Scan the entries below for the word "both". Copy each line that has it.

- **EXTRACTED RECORDS**:
● ● ●

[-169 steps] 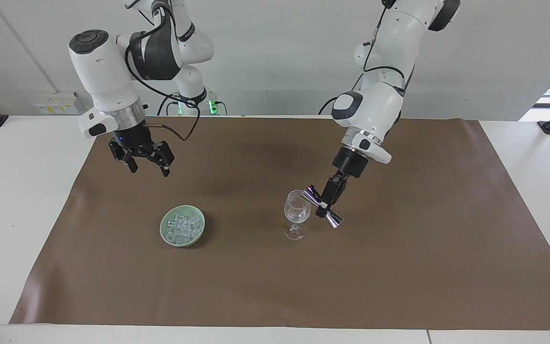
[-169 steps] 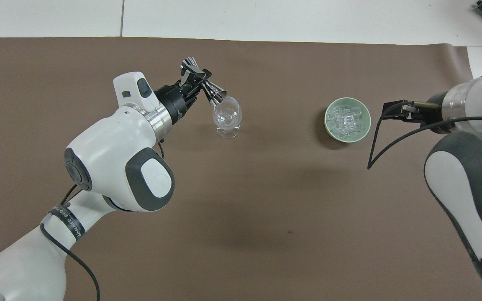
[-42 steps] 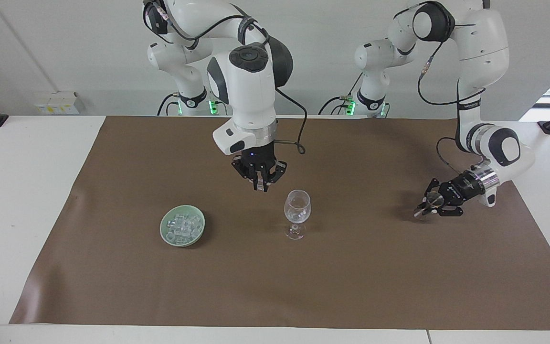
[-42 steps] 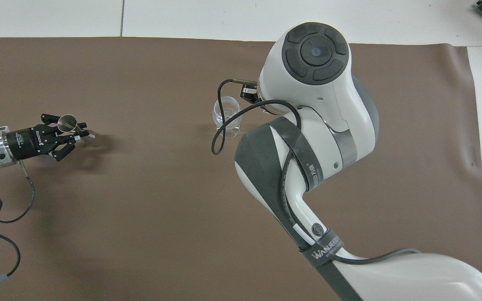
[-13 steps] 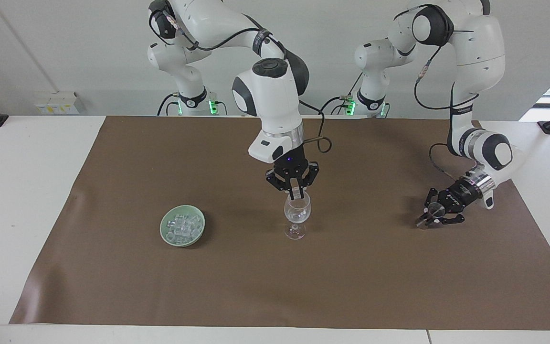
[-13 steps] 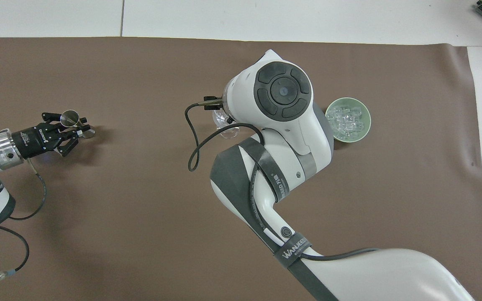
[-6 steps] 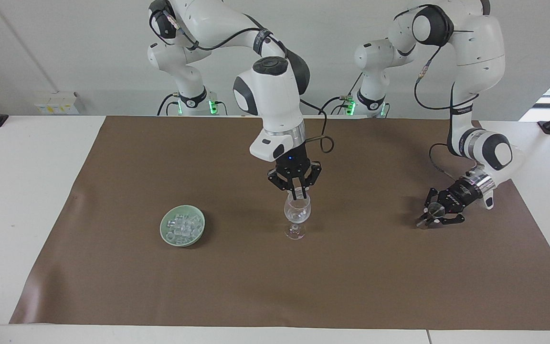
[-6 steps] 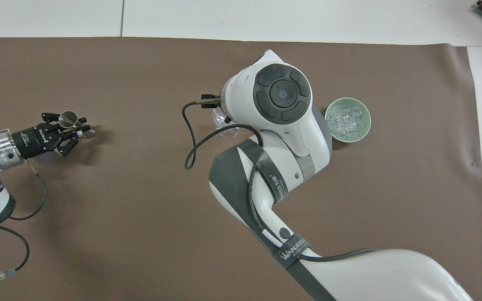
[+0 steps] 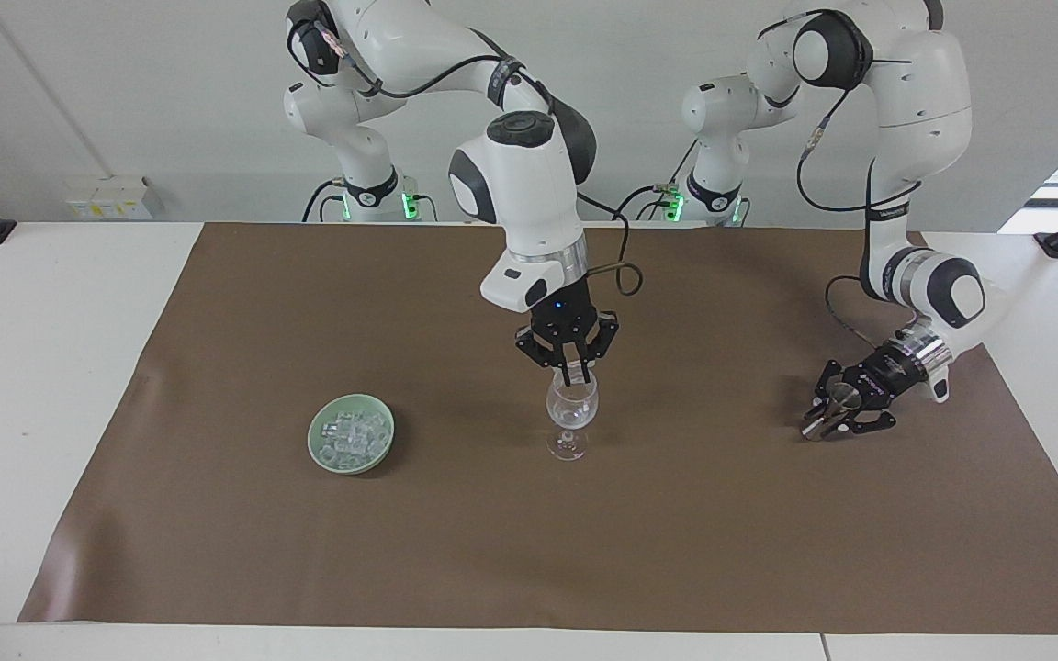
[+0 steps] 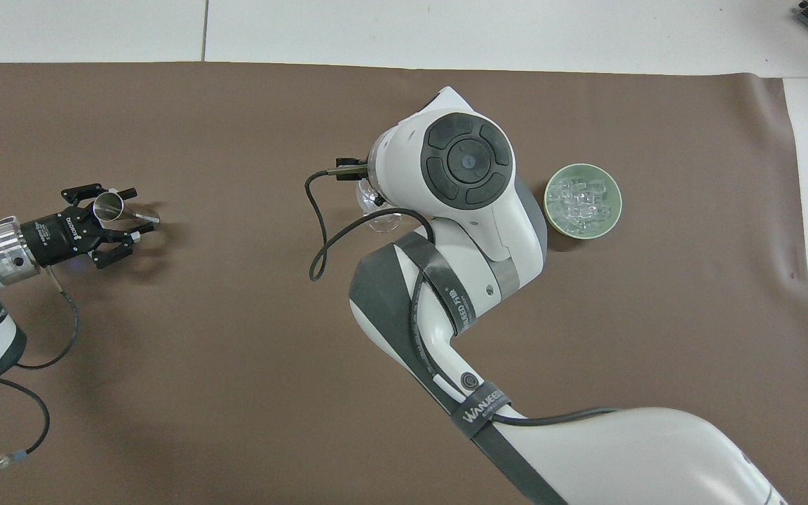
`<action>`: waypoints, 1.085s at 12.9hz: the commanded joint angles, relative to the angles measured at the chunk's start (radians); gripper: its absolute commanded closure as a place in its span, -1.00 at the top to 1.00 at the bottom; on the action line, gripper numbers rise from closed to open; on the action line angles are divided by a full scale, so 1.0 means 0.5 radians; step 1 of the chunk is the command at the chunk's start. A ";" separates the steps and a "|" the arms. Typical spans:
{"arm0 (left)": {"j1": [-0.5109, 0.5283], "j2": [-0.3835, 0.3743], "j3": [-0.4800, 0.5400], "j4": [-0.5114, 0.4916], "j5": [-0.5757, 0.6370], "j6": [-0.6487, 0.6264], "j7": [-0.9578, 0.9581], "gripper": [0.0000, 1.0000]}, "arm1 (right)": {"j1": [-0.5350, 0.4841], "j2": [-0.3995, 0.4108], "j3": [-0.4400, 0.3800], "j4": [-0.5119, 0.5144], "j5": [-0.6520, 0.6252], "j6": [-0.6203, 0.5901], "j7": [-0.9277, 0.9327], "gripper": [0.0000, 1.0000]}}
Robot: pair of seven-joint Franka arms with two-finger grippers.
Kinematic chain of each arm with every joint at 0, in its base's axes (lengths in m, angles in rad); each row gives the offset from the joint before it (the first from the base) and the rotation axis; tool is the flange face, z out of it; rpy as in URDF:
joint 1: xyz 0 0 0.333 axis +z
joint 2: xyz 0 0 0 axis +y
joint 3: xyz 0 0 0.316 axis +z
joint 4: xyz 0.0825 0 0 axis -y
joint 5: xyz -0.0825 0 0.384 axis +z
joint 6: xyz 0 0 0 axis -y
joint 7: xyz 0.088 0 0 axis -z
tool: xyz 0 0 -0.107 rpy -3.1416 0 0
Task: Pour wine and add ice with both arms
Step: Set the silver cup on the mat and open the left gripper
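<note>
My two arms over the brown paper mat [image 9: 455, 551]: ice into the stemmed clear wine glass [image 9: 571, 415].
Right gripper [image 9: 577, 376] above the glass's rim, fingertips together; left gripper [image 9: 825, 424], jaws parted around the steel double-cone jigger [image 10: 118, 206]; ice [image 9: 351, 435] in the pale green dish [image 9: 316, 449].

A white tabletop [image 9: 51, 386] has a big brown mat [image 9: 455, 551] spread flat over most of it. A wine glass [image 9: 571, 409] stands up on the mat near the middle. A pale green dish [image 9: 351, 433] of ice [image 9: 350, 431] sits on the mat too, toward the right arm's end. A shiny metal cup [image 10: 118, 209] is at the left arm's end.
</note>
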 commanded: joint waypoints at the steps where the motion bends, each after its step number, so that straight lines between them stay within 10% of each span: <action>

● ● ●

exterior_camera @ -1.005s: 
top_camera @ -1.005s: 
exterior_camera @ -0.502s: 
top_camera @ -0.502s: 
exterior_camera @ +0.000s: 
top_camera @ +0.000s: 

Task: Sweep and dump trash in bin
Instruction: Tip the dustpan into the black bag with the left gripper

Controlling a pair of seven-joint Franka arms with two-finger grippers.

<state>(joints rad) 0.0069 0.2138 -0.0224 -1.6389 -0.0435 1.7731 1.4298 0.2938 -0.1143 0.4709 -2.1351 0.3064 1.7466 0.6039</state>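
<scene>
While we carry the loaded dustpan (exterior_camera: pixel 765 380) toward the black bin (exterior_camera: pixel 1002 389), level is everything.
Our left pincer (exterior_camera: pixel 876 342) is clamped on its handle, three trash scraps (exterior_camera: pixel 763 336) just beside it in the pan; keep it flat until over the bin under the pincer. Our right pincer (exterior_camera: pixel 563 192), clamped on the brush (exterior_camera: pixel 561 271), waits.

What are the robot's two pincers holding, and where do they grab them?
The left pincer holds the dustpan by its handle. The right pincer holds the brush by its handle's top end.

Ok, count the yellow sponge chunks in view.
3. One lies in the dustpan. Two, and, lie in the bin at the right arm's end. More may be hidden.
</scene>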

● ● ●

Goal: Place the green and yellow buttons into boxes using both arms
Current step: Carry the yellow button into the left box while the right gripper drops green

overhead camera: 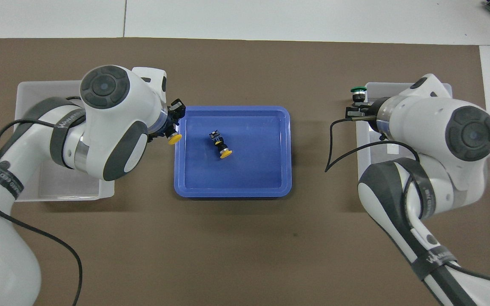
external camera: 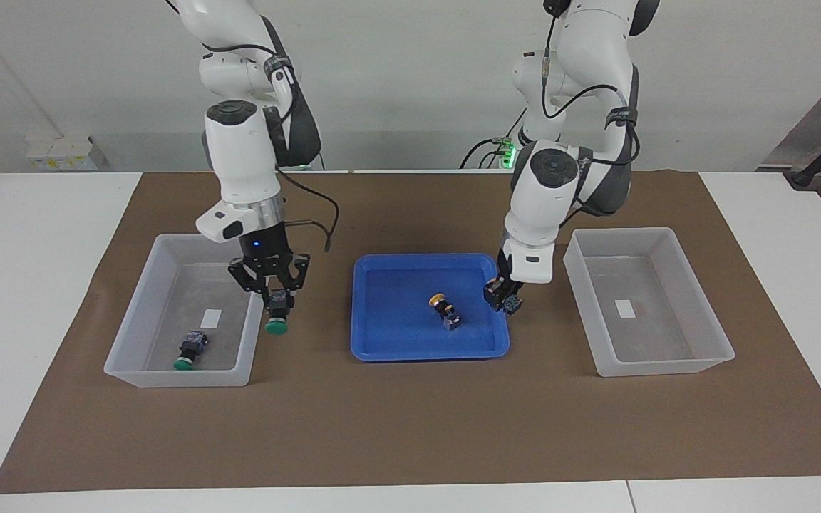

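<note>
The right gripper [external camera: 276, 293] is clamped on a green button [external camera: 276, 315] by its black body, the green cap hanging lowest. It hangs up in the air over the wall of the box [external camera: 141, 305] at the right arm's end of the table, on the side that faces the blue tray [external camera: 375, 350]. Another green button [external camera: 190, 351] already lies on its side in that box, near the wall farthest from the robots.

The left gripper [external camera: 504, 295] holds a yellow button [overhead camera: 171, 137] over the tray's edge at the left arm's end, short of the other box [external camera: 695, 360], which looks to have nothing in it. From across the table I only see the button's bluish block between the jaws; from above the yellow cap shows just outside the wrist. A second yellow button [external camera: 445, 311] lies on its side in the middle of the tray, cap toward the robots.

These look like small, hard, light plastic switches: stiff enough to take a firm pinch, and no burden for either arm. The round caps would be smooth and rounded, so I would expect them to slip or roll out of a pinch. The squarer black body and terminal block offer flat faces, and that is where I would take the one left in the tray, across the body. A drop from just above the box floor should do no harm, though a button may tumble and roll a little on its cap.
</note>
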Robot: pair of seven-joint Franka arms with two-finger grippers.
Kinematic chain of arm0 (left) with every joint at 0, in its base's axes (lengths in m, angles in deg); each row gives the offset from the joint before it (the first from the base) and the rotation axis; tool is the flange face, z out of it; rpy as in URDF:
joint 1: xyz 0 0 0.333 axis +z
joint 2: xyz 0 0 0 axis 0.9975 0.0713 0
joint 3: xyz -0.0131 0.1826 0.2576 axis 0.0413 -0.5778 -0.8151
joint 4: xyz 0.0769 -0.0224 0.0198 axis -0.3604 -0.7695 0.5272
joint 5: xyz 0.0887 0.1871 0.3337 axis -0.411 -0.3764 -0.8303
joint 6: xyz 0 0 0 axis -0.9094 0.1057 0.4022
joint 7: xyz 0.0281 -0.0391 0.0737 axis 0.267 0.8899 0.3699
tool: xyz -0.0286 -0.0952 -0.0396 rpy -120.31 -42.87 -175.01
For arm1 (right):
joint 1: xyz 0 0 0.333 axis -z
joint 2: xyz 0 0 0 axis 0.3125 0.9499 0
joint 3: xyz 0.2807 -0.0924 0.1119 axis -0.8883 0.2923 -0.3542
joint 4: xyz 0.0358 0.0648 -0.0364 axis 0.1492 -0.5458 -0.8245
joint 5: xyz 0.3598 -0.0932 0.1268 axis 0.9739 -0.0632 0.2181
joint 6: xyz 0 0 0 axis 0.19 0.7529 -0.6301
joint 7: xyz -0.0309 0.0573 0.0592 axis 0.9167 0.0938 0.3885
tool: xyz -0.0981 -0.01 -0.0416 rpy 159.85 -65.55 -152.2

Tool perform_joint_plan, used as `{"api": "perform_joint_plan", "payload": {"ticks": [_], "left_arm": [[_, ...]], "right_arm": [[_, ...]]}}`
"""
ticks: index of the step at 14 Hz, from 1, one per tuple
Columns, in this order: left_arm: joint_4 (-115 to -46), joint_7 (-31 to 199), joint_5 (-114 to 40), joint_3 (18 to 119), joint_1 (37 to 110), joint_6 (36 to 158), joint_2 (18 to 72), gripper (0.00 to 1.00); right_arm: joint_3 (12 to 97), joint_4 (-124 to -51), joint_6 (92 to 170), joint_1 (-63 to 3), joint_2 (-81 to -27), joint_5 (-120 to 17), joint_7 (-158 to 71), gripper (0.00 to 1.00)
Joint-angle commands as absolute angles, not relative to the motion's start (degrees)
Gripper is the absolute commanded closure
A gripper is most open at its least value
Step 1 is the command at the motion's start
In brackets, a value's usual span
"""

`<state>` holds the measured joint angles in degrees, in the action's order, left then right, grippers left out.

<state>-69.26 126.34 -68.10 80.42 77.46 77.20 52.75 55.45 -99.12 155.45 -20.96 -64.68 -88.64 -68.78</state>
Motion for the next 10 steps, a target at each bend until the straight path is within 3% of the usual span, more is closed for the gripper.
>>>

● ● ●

- **OUTPUT BELOW**:
Task: Pour wine and add ice with both arms
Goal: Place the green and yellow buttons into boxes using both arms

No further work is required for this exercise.